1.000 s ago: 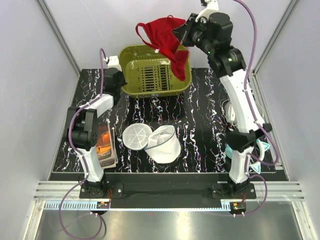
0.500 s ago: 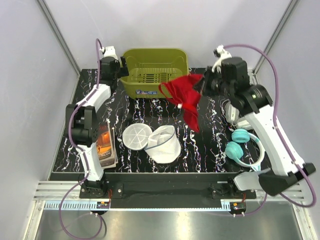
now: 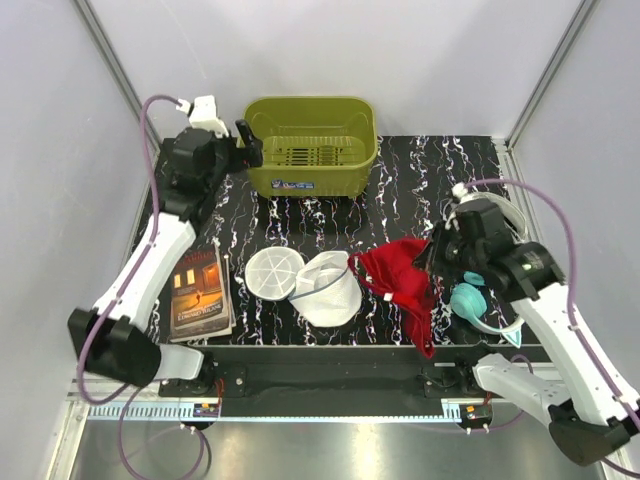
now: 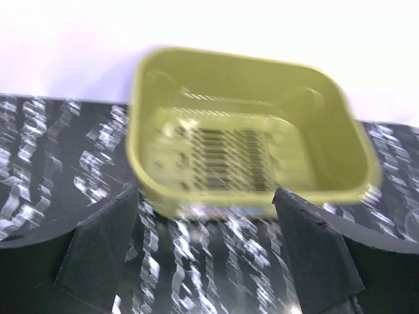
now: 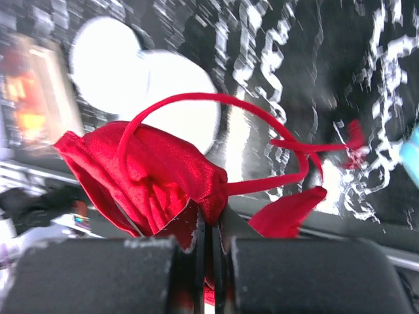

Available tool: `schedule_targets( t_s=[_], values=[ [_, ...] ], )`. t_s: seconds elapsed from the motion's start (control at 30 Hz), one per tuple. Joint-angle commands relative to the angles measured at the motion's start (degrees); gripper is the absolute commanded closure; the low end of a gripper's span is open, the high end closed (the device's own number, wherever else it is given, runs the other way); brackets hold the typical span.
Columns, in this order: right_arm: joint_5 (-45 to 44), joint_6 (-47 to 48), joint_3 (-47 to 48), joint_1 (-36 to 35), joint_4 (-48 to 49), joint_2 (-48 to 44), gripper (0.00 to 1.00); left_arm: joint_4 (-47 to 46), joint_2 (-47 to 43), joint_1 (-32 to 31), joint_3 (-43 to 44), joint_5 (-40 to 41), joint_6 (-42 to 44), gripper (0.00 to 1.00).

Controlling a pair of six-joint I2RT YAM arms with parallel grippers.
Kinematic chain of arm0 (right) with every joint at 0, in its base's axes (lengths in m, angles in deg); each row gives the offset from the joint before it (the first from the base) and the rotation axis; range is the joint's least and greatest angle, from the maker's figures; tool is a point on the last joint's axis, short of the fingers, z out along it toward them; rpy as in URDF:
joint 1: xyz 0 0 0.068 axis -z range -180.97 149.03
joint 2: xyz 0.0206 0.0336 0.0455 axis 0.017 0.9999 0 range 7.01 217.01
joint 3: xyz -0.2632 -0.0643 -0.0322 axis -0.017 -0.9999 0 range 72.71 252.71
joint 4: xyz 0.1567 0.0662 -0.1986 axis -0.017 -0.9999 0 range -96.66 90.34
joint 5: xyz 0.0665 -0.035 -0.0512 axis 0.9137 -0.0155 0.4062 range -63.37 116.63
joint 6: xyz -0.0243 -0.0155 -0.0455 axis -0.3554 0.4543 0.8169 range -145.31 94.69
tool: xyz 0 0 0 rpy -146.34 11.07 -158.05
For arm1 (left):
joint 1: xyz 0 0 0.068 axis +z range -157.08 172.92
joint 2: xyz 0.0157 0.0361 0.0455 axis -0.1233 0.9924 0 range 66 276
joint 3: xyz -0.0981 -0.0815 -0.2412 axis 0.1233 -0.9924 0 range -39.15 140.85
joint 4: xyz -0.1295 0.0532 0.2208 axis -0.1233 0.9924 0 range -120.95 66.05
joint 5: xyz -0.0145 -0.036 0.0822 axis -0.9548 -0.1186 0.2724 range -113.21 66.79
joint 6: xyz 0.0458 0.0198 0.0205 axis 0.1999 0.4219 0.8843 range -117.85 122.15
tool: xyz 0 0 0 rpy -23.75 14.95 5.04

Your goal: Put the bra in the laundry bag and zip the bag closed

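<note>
The red bra (image 3: 403, 287) hangs over the table's front right, its thin straps trailing, with my right gripper (image 3: 426, 256) shut on a fold of it. In the right wrist view the bra (image 5: 154, 175) bunches above the closed fingers of that gripper (image 5: 211, 230). The white mesh laundry bag (image 3: 328, 288) lies open on the table just left of the bra, its round flap (image 3: 274, 272) folded out to the left; it shows blurred as the laundry bag (image 5: 175, 91) beyond the garment. My left gripper (image 3: 246, 144) stands open by the olive basket, holding nothing (image 4: 209, 261).
The olive-green basket (image 3: 311, 147) sits at the back centre, close in front of the left fingers (image 4: 99, 248). A book (image 3: 196, 291) lies at the front left. Teal headphones (image 3: 468, 300) and a white cable lie under the right arm at the right edge.
My right arm has swung the bra down from above the basket to the table's front right, beside the bag. The left gripper has opened and its arm has stretched up and back.
</note>
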Motion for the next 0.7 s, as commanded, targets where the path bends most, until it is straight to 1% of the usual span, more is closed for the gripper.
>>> schedule_targets(
  t_s=[0.0,0.03,0.07,0.1,0.13,0.17,0.2,0.23,0.27,0.3,0.33,0.37,0.4,0.47,0.5,0.53,0.57,0.6,0.63,0.67],
  values=[
    [-2.7,-0.1,-8.8,-0.1,6.0,4.5,1.0,5.3,-6.9,-6.7,-6.9,-5.0,-5.5,0.11],
    [-3.3,1.1,-9.6,-0.1,8.2,7.7,1.0,5.3,-8.1,-8.4,-8.1,-5.1,-6.0,0.11],
    [-3.7,3.4,-10.4,-0.1,10.1,9.8,1.0,5.8,-8.9,-11.7,-9.2,-6.1,-6.5,0.11],
    [-7.4,3.9,-10.3,0.5,12.2,11.9,1.0,6.8,-9.8,-13.4,-9.3,-6.3,-6.8,0.12],
    [-7.8,4.3,-9.8,1.2,12.6,16.8,1.0,8.0,-10.0,-15.0,-9.4,-6.2,-7.3,0.14],
    [-7.5,5.3,-8.7,2.3,13.3,19.2,1.0,9.2,-10.1,-18.4,-9.3,-6.5,-7.6,0.14],
    [-7.0,5.5,-8.1,3.9,14.1,21.7,1.0,9.8,-10.2,-20.0,-9.2,-6.5,-7.7,0.15],
    [-6.6,5.5,-7.4,4.7,14.5,26.2,0.97,10.7,-10.0,-21.4,-9.0,-6.1,-8.5,0.16],
    [-5.6,5.6,-6.3,5.6,15.2,28.3,0.86,10.8,-9.6,-23.9,-8.8,-6.4,-8.9,0.17],
    [-2.1,6.0,-5.7,6.0,17.0,30.2,0.79,10.8,-9.2,-25.1,-8.8,-6.7,-9.4,0.18],
    [-0.4,6.4,-4.3,6.6,17.6,33.7,0.71,10.7,-8.5,-26.3,-8.5,-7.0,-9.3,0.18],
    [1.3,6.6,-3.5,6.7,18.0,35.2,0.58,10.9,-6.6,-28.3,-7.7,-7.0,-8.8,0.2],
    [4.2,6.6,-2.8,6.7,17.5,36.1,0.37,10.9,-5.6,-28.9,-7.2,-7.0,-8.5,0.22],
    [6.5,5.2,-3.0,7.5,16.3,35.2,0.22,11.1,-1.7,-29.6,-5.1,-9.6,-8.7,0.27],
    [7.6,4.7,-3.7,8.0,15.2,32.1,0.1,11.1,-0.1,-29.8,-4.2,-10.6,-8.7,0.3],
    [7.7,3.9,-5.7,9.3,14.5,29.9,0.04,11.0,1.4,-30.7,-2.2,-12.3,-8.8,0.32],
    [7.6,3.5,-6.7,10.0,12.9,27.8,0.0,11.1,4.8,-31.4,-1.1,-13.1,-8.7,0.34],
    [7.6,3.3,-7.5,10.9,11.7,23.6,0.0,11.1,6.5,-32.0,0.0,-13.9,-8.5,0.35],
    [7.9,2.8,-9.2,12.7,10.6,21.7,0.0,11.2,8.1,-33.2,2.0,-15.0,-8.6,0.37],
    [8.7,2.5,-10.0,13.2,8.0,20.0,0.0,11.2,11.5,-33.8,3.1,-15.9,-8.7,0.42]
  ],
)
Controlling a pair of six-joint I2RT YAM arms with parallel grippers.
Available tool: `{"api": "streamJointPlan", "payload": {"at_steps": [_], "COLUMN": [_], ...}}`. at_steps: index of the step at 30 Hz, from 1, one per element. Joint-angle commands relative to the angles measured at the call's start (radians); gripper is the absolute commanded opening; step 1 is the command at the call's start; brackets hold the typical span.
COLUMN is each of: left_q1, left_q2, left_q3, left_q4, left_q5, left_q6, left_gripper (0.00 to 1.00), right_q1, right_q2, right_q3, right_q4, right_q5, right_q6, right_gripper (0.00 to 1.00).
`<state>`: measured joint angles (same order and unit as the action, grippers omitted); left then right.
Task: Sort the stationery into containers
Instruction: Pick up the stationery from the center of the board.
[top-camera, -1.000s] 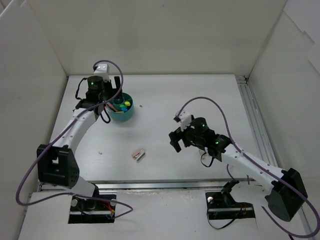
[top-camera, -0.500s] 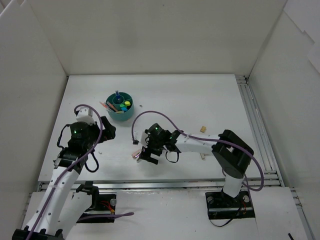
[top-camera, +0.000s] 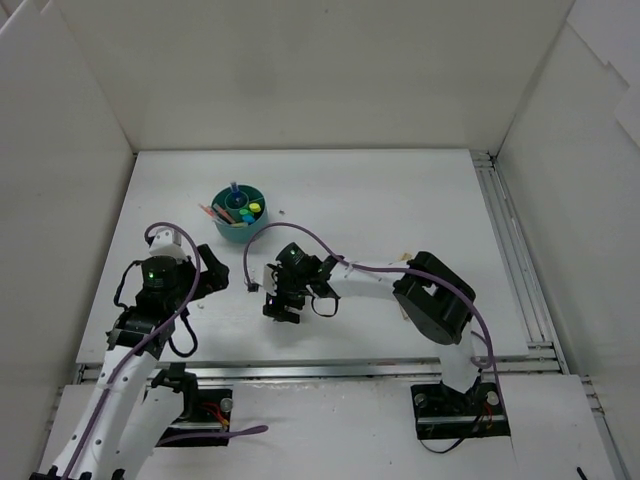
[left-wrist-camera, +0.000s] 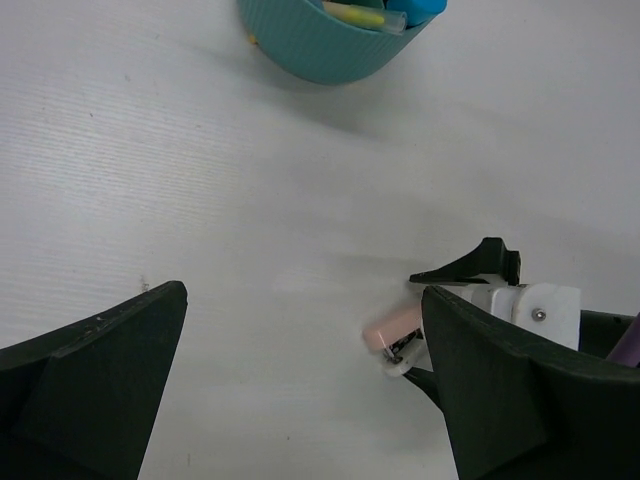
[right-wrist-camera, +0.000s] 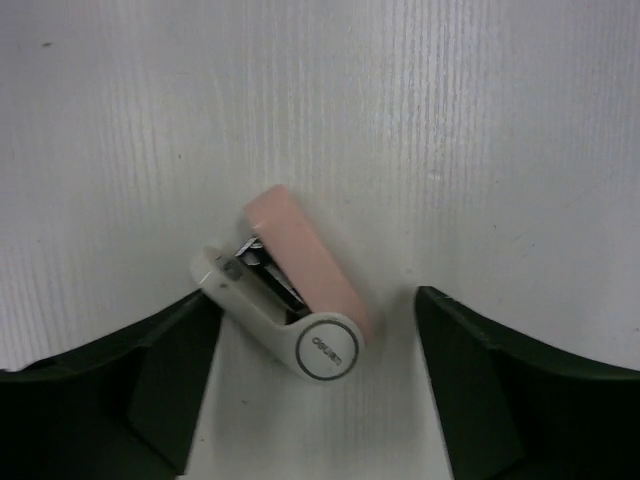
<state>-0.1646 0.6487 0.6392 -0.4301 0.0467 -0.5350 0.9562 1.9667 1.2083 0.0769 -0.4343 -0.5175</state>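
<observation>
The round teal tub (top-camera: 240, 216) stands at the back left with pens, highlighters and a blue-capped bottle in it; its rim also shows in the left wrist view (left-wrist-camera: 320, 45). A small pink and white stapler (right-wrist-camera: 290, 290) lies on the table between the fingers of my open right gripper (right-wrist-camera: 318, 300). The fingers stand on either side of the stapler, apart from it. In the top view the right gripper (top-camera: 281, 304) covers the stapler. My left gripper (top-camera: 205, 280) is open and empty, left of the stapler (left-wrist-camera: 392, 327) and well short of the tub.
White walls enclose the table on three sides. A metal rail (top-camera: 510, 260) runs along the right edge. Pink and orange pens (top-camera: 212, 212) stick out over the tub's left rim. A tiny speck (top-camera: 283, 211) lies right of the tub.
My left arm has drawn back from the tub toward the near left. My right arm has swung left across the table and set its open gripper over the stapler.
</observation>
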Motion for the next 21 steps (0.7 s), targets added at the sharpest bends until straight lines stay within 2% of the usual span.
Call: {"api": "streamJointPlan", "payload": {"at_steps": [1,3,4,6,11,14,16,21], "left_q1": [-0.006,-0.006,-0.006,-0.006,-0.006,-0.006,-0.006,-0.006], "left_q2": [0.046,0.049,0.049,0.048,0.055,0.062,0.072,0.123], "left_q3": [0.062,0.066,0.068,0.066,0.057,0.028,0.013,-0.071], "left_q4": [0.021,0.021,0.024,0.030,0.088,0.143,0.197,0.506], "left_q5": [-0.019,-0.013,-0.010,0.004,0.103,0.220,0.284,0.493], "left_q6": [-0.006,-0.006,-0.006,-0.005,0.004,-0.006,-0.037,-0.166], "left_gripper": [0.99,1.00,0.99,1.00,1.00,0.99,0.99,1.00], "right_q1": [0.000,0.001,0.003,0.000,-0.002,-0.010,-0.013,-0.002], "right_q2": [0.017,-0.003,-0.014,-0.054,-0.175,-0.311,-0.363,-0.508], "right_q3": [0.037,0.025,0.014,-0.021,-0.143,-0.243,-0.280,-0.354], "right_q4": [0.008,0.017,0.026,0.057,0.188,0.329,0.383,0.494], "right_q5": [-0.035,-0.047,-0.053,-0.063,-0.034,0.028,0.129,0.281], "right_q6": [0.000,0.016,0.020,0.039,0.117,0.210,0.281,0.405], "right_gripper": [0.68,0.49,0.33,0.22,0.14,0.12,0.09,0.08]}}
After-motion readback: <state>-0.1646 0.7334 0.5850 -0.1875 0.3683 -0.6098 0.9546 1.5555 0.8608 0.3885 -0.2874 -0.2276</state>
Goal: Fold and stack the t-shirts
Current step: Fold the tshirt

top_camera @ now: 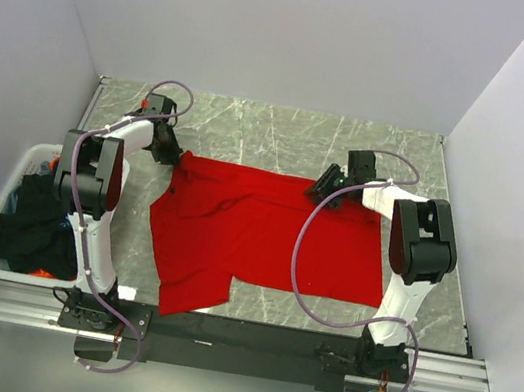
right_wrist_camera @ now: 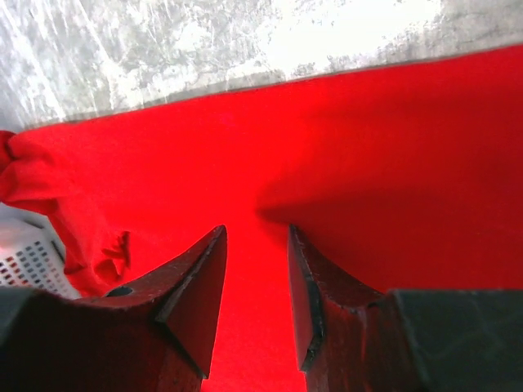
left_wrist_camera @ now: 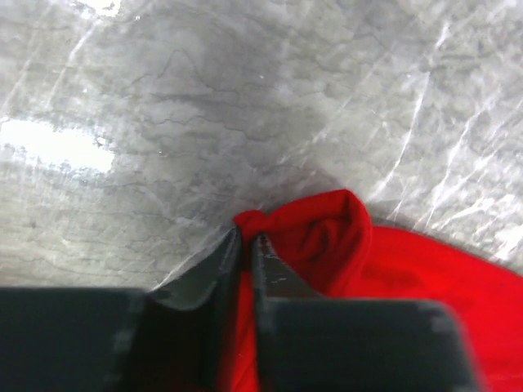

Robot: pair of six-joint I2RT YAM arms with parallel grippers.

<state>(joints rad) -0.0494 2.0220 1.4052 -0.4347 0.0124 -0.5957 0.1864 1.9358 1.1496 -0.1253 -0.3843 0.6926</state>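
Note:
A plain red t-shirt (top_camera: 265,237) lies spread on the grey marble table, with one lower corner hanging toward the near edge. My left gripper (top_camera: 176,155) is at the shirt's far left corner. In the left wrist view its jaws (left_wrist_camera: 248,235) are shut on a bunched fold of red cloth (left_wrist_camera: 327,237). My right gripper (top_camera: 329,190) rests at the shirt's far edge, right of centre. Its fingers (right_wrist_camera: 255,233) stand open over flat red cloth (right_wrist_camera: 368,163), gripping nothing. Black t-shirts (top_camera: 29,221) are piled in the basket.
A white slotted basket (top_camera: 33,156) stands at the table's left edge; a corner of the basket (right_wrist_camera: 29,253) also shows in the right wrist view. Bare marble (top_camera: 283,134) runs behind the shirt to the back wall. White walls close in on both sides.

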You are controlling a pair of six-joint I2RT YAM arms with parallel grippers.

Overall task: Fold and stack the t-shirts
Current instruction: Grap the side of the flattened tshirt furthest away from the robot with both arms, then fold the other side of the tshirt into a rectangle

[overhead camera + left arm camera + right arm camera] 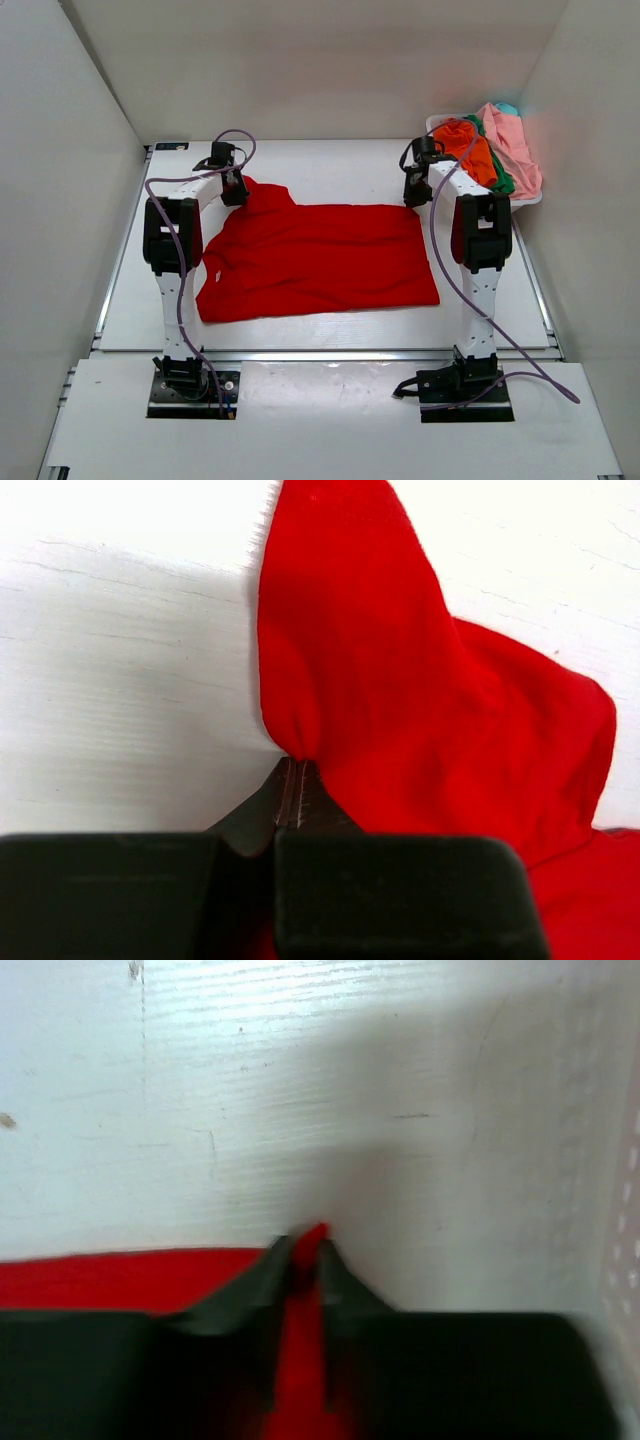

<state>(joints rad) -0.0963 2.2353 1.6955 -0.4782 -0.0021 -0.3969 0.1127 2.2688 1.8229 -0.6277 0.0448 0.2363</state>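
Observation:
A bright red t-shirt [320, 260] lies spread across the middle of the white table, its bulk roughly flat. My left gripper [235, 190] is at its far left corner, shut on a pinch of the red cloth [400, 680]; the cloth rises in a peak from the closed fingertips [292, 760]. At the shirt's far right corner my right gripper [413, 195] has a tip of red cloth [100, 1275] squeezed between its nearly closed fingers [305, 1240]. Orange [470, 145], green [500, 180], pale pink [515, 145] and teal [508, 107] t-shirts are heaped at the back right.
The heaped shirts sit in a white plastic basket [435, 122] in the back right corner, close beside my right gripper; its perforated wall [620, 1210] shows in the right wrist view. White walls enclose the table on three sides.

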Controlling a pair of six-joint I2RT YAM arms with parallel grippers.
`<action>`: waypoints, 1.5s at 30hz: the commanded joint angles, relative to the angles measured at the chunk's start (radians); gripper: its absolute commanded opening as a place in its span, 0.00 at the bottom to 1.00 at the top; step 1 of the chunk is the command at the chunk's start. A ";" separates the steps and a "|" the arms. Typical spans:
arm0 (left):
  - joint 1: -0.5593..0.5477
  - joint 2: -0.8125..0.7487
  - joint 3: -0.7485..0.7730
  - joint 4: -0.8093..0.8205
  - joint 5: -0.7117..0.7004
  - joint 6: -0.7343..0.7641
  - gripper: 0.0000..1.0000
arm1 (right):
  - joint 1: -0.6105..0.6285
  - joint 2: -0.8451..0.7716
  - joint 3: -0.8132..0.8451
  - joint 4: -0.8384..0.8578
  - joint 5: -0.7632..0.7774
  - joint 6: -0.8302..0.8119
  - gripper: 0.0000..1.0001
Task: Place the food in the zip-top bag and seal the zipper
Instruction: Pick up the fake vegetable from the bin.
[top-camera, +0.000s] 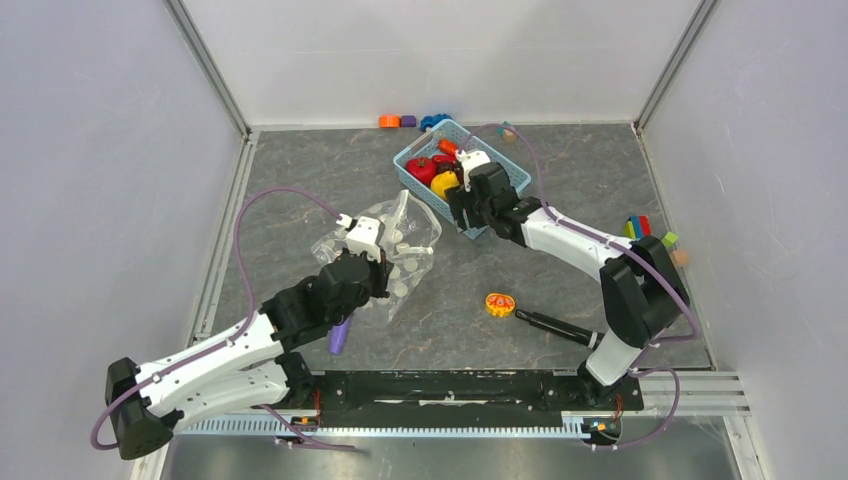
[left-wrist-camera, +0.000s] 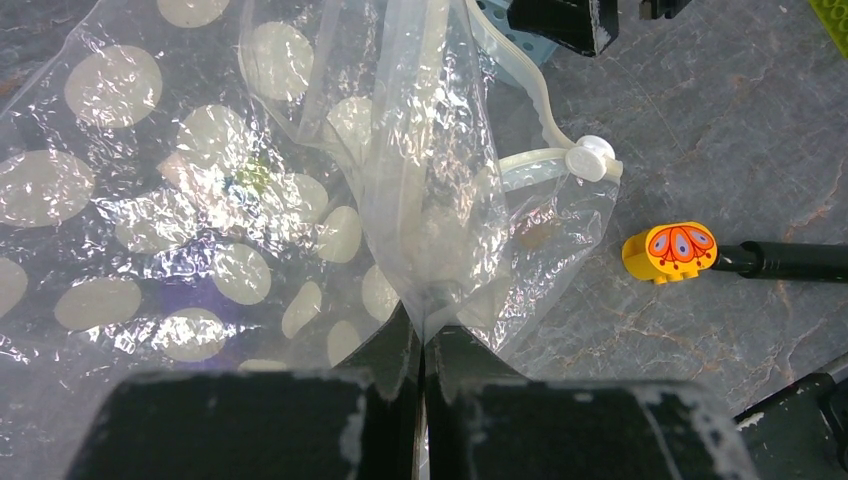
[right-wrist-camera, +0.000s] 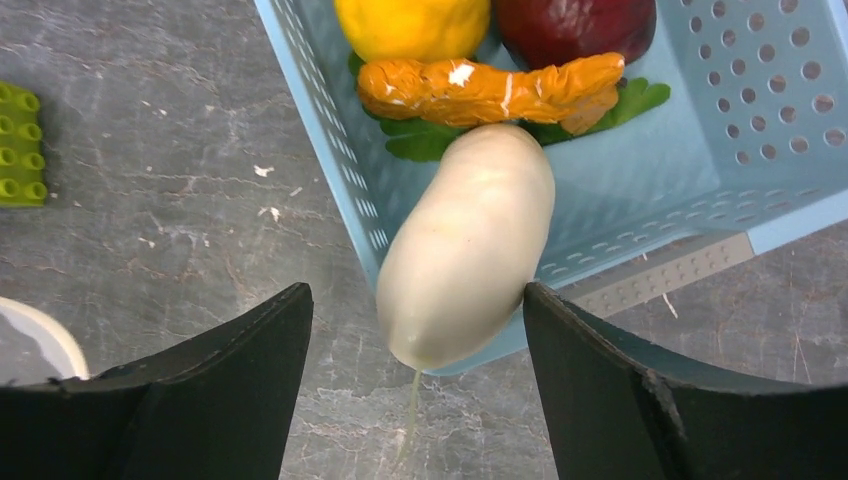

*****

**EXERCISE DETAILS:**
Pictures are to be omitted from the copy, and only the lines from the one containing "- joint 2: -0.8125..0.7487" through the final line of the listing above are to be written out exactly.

**YOUR RESPONSE:**
  - joint 2: -0.8125..0.7487
  - joint 3: -0.7485..0.7730
  - joint 4: -0.8093..0.8205
  - joint 5: -0.7117..0.7004
  - joint 6: -0.7343..0.7641
  - gripper: 0.0000..1.0000
arm1 (right):
  - joint 1: -0.6105..0.6285
  - joint 2: -0.8451..0.7716
  - joint 3: -0.8132..0.8451
  - joint 4: -0.8384..0.8578
  - joint 5: -0.7632..0.7774
  - joint 6: -0.8302..0.8119
  - gripper: 0.0000..1.0001
Task: Place the food in the zip-top bag and seal the zipper
Instruction: Pick up the fake vegetable from the bin.
[top-camera, +0.000s] 
[left-wrist-camera, +0.000s] 
[right-wrist-camera, +0.000s] 

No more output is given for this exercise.